* [THE PROBLEM] Starting with the line that contains "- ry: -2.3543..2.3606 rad" and stopping after the line that contains "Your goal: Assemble", copy the entries below exactly. Include nothing else.

╭─ SOURCE DATA

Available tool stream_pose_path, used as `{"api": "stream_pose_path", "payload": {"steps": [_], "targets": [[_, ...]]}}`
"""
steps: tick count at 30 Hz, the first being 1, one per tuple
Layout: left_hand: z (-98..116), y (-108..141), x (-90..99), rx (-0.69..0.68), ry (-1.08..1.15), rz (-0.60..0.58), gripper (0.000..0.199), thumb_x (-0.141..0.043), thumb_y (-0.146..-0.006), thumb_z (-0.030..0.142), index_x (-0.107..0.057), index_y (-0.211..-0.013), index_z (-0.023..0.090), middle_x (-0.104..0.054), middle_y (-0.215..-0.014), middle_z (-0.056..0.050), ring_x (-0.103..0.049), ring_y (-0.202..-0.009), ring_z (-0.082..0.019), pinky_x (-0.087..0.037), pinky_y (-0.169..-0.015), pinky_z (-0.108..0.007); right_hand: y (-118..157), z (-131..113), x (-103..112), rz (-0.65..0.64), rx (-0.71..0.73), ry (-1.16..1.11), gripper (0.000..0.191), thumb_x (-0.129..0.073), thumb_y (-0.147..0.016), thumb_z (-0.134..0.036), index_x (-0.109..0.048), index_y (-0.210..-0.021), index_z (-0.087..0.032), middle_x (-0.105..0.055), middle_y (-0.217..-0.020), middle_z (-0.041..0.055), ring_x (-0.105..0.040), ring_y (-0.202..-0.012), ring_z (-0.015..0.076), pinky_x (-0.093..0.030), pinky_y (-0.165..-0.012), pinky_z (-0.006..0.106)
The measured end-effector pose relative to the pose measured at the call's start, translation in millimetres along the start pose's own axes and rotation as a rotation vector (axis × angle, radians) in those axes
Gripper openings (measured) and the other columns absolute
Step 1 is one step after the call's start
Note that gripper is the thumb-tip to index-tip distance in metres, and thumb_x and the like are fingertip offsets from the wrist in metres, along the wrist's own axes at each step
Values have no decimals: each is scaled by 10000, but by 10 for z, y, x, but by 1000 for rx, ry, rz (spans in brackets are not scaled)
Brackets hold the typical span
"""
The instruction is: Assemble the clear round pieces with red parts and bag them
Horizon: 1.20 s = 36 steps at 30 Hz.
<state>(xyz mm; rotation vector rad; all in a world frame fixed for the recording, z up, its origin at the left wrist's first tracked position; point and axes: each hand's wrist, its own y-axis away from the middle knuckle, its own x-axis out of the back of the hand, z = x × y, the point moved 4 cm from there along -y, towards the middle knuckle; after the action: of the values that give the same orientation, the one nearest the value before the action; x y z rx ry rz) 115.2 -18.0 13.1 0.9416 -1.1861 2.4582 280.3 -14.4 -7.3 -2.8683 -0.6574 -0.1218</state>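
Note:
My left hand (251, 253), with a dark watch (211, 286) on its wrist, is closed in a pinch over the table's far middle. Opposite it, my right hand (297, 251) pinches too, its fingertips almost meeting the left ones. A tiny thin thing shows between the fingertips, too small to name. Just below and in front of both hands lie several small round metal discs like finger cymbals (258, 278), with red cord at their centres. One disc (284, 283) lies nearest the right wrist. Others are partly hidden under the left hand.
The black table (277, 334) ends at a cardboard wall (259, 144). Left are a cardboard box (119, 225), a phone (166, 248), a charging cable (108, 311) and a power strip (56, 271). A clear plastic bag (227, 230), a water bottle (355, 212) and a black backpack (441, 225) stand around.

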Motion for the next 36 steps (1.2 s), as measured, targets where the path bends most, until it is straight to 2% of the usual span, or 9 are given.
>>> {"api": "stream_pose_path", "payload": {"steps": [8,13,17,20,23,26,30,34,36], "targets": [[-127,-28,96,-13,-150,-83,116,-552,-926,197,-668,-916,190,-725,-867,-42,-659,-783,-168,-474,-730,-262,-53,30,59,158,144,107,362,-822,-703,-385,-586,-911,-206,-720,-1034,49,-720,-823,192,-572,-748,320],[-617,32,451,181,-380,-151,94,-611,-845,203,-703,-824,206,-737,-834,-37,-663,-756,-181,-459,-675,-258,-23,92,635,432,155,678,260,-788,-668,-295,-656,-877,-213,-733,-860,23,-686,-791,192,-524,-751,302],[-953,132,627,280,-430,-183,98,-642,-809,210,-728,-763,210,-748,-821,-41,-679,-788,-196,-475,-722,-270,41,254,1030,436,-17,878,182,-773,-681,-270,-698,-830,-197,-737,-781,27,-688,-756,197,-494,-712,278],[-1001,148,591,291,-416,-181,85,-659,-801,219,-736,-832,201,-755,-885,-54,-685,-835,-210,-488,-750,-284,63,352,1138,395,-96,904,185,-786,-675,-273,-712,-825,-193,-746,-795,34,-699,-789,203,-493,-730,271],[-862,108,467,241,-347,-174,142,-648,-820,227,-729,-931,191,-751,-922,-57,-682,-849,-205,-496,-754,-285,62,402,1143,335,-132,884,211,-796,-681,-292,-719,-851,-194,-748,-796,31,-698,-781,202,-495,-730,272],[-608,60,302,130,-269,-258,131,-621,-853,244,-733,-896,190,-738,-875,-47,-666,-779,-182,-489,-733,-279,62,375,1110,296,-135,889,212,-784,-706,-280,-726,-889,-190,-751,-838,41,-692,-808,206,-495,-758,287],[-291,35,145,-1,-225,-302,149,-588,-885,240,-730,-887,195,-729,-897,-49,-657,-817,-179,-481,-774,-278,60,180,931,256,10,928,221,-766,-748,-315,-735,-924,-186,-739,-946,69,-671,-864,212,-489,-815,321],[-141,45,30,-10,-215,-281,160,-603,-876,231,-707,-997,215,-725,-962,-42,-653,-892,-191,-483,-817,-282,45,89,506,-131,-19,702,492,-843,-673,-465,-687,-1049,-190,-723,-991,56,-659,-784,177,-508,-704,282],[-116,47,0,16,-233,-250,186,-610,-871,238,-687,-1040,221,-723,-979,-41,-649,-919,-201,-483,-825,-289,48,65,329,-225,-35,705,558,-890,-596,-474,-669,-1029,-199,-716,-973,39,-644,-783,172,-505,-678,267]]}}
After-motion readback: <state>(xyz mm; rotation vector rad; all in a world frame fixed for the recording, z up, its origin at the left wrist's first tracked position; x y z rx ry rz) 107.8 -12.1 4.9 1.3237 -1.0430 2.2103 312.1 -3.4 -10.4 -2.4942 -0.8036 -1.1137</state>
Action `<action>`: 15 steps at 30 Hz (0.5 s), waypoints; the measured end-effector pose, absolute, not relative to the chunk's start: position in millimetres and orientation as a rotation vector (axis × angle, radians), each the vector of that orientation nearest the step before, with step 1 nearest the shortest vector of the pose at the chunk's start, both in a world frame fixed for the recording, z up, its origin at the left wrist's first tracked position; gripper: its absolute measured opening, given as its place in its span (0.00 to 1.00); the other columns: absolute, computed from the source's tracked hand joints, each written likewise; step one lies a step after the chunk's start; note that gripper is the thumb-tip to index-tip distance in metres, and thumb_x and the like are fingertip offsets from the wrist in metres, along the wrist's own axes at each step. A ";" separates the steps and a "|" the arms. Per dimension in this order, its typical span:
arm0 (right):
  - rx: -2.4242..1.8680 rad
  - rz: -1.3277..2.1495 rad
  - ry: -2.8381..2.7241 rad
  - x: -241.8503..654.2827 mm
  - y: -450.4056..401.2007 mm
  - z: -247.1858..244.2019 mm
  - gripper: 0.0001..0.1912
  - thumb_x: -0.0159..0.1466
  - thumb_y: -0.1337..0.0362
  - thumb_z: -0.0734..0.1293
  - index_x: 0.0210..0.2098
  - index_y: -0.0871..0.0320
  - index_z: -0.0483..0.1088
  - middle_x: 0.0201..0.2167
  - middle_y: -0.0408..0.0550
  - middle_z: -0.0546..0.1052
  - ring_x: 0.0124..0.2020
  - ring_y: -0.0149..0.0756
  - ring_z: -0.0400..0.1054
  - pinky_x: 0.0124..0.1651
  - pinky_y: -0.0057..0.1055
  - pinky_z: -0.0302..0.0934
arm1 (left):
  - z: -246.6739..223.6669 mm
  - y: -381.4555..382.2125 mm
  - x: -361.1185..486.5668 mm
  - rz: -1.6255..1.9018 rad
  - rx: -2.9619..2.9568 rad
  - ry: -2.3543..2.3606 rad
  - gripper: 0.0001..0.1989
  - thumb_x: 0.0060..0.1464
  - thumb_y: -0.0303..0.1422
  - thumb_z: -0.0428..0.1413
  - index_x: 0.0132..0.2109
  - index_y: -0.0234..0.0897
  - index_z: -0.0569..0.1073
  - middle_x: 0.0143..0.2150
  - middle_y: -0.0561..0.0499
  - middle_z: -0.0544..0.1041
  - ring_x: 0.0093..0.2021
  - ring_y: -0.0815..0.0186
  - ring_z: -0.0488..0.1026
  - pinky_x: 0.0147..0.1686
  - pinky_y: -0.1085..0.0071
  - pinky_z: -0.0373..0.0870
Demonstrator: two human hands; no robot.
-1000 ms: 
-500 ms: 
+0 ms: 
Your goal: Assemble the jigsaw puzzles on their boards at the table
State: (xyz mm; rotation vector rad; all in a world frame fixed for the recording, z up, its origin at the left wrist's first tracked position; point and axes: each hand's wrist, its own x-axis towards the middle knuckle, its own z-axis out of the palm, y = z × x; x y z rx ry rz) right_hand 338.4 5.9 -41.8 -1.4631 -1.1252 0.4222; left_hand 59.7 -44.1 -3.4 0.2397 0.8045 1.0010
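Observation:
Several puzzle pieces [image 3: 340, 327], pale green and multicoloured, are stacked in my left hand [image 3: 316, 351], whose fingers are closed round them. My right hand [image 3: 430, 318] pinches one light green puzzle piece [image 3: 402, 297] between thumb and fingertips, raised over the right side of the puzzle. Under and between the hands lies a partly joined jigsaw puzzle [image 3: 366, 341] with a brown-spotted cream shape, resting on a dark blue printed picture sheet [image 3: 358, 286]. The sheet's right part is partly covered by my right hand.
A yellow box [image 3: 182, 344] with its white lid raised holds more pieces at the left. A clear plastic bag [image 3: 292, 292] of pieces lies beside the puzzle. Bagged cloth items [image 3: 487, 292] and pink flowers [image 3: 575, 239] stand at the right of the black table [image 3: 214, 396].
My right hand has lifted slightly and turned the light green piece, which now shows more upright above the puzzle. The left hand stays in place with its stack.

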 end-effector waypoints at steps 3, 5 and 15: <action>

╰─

* [SOLVED EXERCISE]
  - ry: -2.3543..2.3606 rad
  - gripper: 0.0001..0.1989
  - thumb_x: 0.0060..0.1464
  - thumb_y: -0.0303..0.1422
  - thumb_z: -0.0428..0.1413
  - index_x: 0.0132..0.2109
  - index_y: -0.0234..0.0897
  - index_z: -0.0569..0.1073
  - middle_x: 0.0143..0.2150
  - middle_y: -0.0561..0.0499
  - middle_z: -0.0544..0.1041
  - ring_x: 0.0093..0.2021
  - ring_y: -0.0815..0.0186
  - ring_z: -0.0488..0.1026
  - pinky_x: 0.0147..0.1686
  - pinky_y: -0.1085..0.0071
  - pinky_z: -0.0373..0.0870
Demonstrator: two human hands; no robot.
-1000 ms: 
-500 ms: 
+0 ms: 
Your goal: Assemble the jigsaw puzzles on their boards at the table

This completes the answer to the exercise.